**What to produce:** Here are the records. Write out exactly the lines between the one holding "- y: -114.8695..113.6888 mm" and the one holding "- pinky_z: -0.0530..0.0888", inclusive.

*** Opening Provided entries ***

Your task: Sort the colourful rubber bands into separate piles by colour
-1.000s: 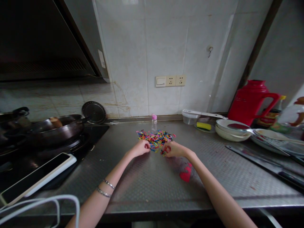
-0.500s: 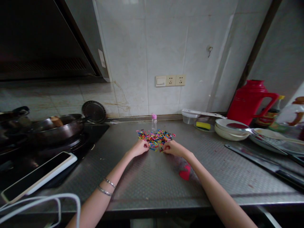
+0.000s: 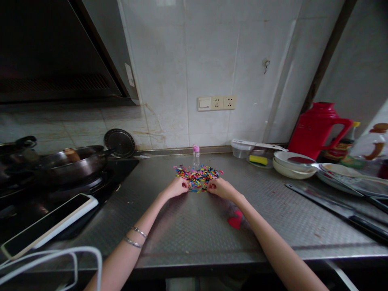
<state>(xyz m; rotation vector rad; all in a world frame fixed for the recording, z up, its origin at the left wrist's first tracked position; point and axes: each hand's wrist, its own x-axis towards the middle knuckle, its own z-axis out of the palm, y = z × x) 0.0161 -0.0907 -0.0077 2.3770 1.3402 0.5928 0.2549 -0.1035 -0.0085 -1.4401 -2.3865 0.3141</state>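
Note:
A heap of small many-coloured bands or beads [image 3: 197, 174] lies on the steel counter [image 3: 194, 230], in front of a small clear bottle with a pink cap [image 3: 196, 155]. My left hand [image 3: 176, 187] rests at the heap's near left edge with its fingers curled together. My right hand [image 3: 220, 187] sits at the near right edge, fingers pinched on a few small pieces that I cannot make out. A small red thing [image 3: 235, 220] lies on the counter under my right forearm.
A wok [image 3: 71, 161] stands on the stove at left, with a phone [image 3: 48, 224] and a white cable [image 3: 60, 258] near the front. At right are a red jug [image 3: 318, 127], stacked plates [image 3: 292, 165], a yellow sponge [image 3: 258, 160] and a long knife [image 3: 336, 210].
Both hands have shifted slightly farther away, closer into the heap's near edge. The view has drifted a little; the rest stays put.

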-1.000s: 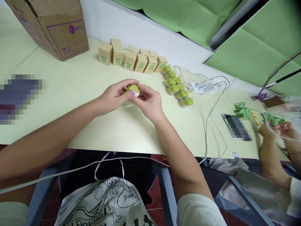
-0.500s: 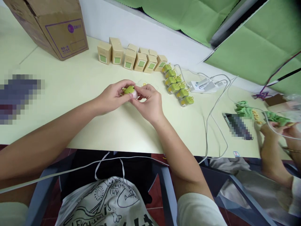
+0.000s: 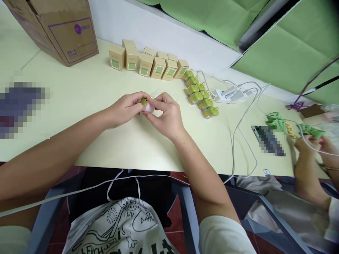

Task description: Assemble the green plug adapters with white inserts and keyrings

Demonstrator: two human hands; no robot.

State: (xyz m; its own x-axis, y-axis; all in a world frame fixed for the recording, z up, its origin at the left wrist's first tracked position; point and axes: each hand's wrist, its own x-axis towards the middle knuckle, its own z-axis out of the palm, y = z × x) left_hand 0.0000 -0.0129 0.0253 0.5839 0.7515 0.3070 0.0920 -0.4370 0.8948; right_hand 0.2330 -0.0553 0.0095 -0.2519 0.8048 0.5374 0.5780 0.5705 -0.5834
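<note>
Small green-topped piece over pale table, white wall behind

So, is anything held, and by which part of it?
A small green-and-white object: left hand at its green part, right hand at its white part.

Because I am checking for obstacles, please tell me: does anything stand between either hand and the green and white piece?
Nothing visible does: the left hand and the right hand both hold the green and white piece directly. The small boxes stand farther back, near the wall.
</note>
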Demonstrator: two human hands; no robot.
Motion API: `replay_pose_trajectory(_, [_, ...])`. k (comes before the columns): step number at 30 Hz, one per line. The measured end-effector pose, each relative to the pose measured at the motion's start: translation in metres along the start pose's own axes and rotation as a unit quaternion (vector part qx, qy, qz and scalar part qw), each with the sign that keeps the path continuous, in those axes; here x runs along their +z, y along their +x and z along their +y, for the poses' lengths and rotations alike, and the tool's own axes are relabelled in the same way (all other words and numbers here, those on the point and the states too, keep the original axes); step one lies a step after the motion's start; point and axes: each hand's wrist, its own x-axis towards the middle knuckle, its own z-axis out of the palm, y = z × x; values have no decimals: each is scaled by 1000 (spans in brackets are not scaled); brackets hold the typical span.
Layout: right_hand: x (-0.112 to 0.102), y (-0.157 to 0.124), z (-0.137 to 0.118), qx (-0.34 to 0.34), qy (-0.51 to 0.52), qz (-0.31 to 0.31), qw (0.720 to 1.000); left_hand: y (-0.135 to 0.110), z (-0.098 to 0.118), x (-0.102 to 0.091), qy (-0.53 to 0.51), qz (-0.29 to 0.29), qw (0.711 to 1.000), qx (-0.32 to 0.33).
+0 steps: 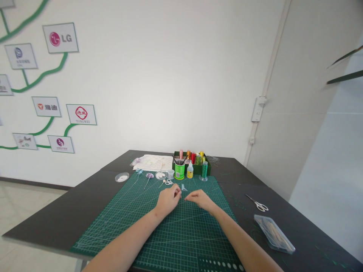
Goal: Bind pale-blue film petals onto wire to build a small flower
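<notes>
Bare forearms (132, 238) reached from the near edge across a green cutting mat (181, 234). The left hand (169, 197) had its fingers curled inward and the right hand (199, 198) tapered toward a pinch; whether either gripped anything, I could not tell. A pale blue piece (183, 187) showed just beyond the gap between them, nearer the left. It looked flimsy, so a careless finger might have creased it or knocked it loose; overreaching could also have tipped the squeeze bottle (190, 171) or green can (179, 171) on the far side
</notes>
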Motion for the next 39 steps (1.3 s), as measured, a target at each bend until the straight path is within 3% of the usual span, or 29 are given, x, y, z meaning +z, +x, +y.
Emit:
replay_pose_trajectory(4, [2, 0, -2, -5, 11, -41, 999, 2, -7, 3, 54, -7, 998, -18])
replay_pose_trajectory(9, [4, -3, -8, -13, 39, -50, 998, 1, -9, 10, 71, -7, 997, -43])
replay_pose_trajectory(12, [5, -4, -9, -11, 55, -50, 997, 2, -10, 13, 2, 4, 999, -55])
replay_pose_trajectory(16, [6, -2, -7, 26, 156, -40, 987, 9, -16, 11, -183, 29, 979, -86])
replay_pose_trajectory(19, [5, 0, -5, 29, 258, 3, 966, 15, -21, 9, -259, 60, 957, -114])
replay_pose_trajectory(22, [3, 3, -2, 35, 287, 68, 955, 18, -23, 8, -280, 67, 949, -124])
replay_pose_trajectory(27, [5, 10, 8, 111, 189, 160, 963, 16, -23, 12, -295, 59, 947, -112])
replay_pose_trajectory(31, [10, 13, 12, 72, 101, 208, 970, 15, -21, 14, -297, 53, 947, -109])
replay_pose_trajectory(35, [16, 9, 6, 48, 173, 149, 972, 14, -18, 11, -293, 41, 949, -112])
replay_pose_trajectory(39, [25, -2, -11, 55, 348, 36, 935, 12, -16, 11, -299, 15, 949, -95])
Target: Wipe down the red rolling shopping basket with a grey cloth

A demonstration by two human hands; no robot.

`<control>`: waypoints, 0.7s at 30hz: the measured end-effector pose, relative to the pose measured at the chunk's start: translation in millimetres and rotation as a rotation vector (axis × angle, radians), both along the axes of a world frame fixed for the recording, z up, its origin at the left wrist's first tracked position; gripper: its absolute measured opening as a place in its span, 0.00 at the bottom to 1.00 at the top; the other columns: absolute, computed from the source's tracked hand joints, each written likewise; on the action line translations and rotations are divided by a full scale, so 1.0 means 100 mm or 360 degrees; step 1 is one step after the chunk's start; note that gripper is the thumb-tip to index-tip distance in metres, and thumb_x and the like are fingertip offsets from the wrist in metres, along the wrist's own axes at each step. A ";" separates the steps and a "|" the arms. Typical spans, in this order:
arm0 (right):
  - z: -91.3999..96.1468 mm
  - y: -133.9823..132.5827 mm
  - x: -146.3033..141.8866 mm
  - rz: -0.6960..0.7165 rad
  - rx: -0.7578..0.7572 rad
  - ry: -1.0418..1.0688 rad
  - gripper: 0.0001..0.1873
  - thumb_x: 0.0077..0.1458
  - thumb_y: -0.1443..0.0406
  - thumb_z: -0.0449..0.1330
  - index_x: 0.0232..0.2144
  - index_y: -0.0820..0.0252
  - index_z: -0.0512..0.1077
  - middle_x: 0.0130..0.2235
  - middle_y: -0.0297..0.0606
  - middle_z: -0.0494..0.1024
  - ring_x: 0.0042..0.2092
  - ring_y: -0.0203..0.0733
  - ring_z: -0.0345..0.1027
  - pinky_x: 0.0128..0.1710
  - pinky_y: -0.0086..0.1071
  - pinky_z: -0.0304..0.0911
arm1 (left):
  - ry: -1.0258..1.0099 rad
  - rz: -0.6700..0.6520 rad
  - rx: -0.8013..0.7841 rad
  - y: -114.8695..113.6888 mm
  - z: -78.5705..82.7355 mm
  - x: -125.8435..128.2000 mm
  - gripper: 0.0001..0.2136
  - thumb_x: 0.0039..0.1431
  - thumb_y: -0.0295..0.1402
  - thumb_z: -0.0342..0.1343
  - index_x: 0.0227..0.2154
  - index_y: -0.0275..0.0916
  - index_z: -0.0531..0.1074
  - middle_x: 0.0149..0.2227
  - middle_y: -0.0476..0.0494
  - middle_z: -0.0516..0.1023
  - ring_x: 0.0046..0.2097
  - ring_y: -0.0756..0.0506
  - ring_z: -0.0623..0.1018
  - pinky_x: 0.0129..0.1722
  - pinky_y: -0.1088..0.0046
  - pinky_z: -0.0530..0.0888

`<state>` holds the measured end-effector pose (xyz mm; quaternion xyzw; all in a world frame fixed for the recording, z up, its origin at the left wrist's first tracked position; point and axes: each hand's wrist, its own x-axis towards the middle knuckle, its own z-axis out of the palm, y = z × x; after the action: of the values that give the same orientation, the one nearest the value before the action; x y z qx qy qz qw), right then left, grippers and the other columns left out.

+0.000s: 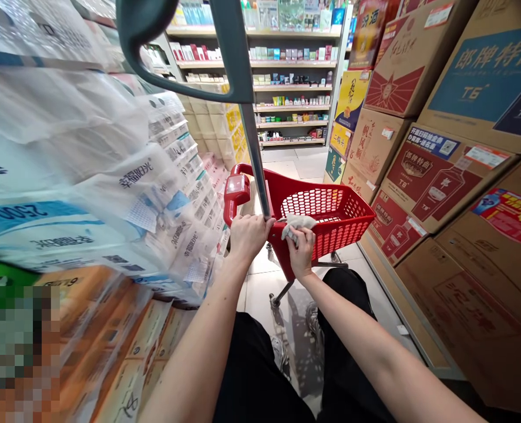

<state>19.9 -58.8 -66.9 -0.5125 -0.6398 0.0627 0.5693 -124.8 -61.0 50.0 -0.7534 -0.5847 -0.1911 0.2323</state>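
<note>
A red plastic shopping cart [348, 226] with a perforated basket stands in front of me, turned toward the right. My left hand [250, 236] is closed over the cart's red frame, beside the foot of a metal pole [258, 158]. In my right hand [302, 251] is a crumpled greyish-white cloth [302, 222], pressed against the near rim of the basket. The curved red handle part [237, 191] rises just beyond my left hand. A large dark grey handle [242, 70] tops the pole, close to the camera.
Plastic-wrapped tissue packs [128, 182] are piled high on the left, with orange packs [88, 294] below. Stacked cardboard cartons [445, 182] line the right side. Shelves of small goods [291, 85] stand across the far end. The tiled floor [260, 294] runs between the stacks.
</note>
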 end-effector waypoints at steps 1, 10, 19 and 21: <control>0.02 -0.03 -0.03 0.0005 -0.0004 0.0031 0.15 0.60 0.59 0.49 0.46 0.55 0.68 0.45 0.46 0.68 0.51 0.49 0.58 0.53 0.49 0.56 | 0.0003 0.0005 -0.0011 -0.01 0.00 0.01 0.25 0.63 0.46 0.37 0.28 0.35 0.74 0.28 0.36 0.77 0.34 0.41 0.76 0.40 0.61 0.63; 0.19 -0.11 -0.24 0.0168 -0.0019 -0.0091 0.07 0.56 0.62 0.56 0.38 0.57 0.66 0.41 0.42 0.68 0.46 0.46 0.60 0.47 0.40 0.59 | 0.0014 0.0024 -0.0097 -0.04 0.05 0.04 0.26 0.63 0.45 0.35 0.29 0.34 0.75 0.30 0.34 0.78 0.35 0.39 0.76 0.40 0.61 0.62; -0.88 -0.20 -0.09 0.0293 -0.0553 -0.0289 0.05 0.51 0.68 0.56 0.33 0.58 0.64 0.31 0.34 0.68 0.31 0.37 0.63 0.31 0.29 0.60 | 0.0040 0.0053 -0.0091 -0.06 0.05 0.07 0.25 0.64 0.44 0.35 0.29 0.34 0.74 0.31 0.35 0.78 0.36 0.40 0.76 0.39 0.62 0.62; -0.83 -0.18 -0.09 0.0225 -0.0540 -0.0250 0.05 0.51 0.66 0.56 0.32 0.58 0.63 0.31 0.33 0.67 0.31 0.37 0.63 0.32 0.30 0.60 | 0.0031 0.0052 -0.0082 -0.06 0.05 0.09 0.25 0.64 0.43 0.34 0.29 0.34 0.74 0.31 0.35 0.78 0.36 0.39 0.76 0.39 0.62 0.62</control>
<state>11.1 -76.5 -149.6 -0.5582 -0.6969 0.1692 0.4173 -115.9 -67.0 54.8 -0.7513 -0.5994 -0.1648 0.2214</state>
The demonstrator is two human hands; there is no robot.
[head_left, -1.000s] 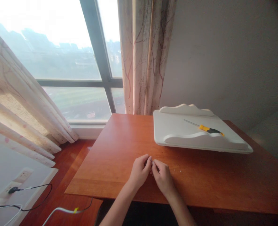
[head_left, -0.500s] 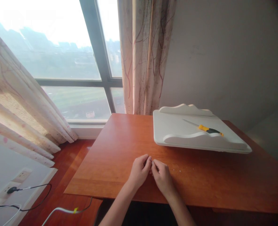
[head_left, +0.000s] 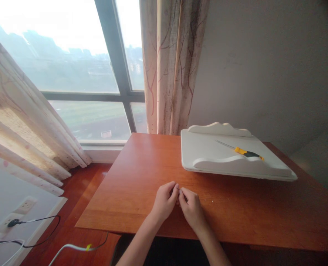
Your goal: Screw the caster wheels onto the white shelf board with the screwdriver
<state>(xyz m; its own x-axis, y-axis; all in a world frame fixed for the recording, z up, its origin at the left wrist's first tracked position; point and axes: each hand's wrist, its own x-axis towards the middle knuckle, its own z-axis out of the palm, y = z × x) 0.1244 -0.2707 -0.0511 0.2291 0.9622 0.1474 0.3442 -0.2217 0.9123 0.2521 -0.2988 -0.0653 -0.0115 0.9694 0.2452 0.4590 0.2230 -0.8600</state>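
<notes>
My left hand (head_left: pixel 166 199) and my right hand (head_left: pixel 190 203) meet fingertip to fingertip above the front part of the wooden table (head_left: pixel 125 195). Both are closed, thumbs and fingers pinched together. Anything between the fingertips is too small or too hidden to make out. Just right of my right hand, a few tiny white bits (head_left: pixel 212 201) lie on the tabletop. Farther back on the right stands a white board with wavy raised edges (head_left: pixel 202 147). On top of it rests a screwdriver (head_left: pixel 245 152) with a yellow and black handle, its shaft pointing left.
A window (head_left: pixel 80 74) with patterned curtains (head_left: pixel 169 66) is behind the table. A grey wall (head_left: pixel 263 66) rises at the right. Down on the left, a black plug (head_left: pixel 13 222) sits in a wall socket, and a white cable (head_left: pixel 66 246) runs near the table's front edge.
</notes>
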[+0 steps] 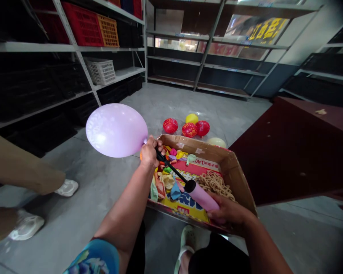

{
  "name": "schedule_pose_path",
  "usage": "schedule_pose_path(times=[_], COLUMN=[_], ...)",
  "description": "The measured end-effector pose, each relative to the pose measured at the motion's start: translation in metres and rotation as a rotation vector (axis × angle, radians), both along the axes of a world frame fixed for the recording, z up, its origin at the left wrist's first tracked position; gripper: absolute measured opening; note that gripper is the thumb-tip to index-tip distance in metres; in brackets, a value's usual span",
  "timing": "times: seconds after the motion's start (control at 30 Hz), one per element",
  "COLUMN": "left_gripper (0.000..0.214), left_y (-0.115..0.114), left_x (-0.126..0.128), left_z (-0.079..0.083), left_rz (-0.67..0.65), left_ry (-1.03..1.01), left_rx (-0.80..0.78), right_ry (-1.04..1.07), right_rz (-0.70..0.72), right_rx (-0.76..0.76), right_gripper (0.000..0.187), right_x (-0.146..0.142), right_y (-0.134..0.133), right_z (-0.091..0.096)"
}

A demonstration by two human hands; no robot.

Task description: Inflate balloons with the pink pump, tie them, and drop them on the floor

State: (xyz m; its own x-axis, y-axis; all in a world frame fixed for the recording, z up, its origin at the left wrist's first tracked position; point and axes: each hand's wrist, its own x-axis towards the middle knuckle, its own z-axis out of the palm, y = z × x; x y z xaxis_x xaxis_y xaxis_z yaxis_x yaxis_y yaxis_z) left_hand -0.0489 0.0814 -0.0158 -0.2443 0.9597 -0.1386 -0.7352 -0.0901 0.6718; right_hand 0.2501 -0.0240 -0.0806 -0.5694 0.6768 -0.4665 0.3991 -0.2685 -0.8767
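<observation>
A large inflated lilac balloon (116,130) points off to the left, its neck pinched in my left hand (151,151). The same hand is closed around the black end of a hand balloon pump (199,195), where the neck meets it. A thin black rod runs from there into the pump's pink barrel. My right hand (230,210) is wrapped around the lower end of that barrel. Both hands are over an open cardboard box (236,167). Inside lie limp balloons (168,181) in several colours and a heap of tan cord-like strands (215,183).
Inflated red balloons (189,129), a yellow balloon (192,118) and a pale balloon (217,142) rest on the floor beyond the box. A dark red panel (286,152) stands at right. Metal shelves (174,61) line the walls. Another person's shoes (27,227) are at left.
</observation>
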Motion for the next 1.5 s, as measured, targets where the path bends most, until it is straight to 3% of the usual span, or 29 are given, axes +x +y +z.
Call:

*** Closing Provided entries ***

**Result below:**
  - y: -114.8695..113.6888 mm
  - z: -78.5705..82.7355 mm
  - x: -125.8435..128.2000 mm
  - gripper: 0.0001..0.2136
  - thumb_x: 0.0039..0.1431
  - thumb_y: -0.0295..0.1402
  - thumb_z: -0.0342..0.1343
  - index_x: 0.0227..0.2154
  - index_y: -0.0275..0.0916
  - index_z: -0.0531..0.1074
  - middle_x: 0.0149..0.2227
  - middle_y: -0.0476..0.0494
  - middle_z: -0.0516..0.1023
  - ring_x: 0.0046..0.2097
  - ring_y: -0.0756..0.0506
  - ring_z: -0.0623..0.1018
  - pinky_x: 0.0129..0.1722
  - pinky_y: -0.1088..0.0046
  - pinky_z: -0.0530..0.0888

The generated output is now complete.